■ **Input data**:
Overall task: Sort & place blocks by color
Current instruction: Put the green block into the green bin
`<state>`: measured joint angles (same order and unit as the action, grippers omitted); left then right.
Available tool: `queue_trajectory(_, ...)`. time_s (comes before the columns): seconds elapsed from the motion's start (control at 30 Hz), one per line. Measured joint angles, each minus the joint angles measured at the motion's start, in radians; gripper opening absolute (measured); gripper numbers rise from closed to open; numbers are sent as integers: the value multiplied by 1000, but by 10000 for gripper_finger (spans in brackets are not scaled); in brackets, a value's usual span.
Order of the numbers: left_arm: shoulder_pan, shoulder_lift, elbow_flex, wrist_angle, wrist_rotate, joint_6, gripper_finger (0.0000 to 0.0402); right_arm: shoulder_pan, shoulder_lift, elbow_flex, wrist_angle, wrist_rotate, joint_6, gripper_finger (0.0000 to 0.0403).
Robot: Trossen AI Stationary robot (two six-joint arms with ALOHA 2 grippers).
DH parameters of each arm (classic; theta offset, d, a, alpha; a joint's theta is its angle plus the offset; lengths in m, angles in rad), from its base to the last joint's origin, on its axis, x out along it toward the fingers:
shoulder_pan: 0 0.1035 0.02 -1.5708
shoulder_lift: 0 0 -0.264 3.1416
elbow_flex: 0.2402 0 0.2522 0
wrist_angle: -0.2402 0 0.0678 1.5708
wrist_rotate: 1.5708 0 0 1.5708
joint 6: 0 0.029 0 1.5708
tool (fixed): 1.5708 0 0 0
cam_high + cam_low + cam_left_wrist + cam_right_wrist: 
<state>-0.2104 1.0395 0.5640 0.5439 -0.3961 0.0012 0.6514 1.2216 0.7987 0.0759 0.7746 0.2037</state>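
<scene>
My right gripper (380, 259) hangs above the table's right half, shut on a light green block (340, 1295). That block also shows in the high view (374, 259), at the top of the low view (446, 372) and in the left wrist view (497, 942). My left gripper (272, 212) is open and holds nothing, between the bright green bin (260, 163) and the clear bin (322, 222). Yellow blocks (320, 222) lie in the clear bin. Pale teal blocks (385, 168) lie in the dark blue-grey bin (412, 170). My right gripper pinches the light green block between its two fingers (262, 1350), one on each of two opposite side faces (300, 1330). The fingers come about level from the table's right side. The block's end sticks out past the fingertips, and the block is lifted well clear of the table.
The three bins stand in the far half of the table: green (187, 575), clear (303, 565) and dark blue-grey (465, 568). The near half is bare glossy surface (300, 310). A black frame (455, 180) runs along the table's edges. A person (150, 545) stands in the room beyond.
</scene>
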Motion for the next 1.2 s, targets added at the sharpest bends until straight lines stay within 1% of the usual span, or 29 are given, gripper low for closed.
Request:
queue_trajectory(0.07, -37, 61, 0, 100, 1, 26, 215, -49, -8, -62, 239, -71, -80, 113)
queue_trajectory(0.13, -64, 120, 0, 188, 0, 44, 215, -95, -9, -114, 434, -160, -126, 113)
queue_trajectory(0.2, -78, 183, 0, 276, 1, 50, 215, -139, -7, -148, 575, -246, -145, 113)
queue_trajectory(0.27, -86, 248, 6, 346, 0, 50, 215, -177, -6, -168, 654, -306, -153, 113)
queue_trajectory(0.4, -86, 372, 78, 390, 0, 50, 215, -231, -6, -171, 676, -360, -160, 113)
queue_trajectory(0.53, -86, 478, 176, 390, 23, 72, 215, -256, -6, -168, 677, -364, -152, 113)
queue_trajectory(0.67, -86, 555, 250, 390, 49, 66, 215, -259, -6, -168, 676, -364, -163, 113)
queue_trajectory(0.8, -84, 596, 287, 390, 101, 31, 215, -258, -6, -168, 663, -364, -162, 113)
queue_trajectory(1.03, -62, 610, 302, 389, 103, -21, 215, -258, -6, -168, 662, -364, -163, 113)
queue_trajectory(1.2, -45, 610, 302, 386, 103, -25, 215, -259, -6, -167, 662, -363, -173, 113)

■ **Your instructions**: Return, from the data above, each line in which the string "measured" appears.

■ **Exercise result**:
`<state>`: measured joint angles (same order and unit as the action, grippers omitted); left then right.
Available tool: `queue_trajectory(_, ...)`. time_s (comes before the columns): seconds elapsed from the motion's start (control at 30 Hz), one per line. Measured joint angles, each minus the joint angles measured at the motion's start, in radians; gripper opening absolute (measured); gripper numbers rise from closed to open; numbers are sent as integers: the value multiplied by 1000, but by 10000 for gripper_finger (spans in brackets are not scaled); in brackets, a value's usual span.

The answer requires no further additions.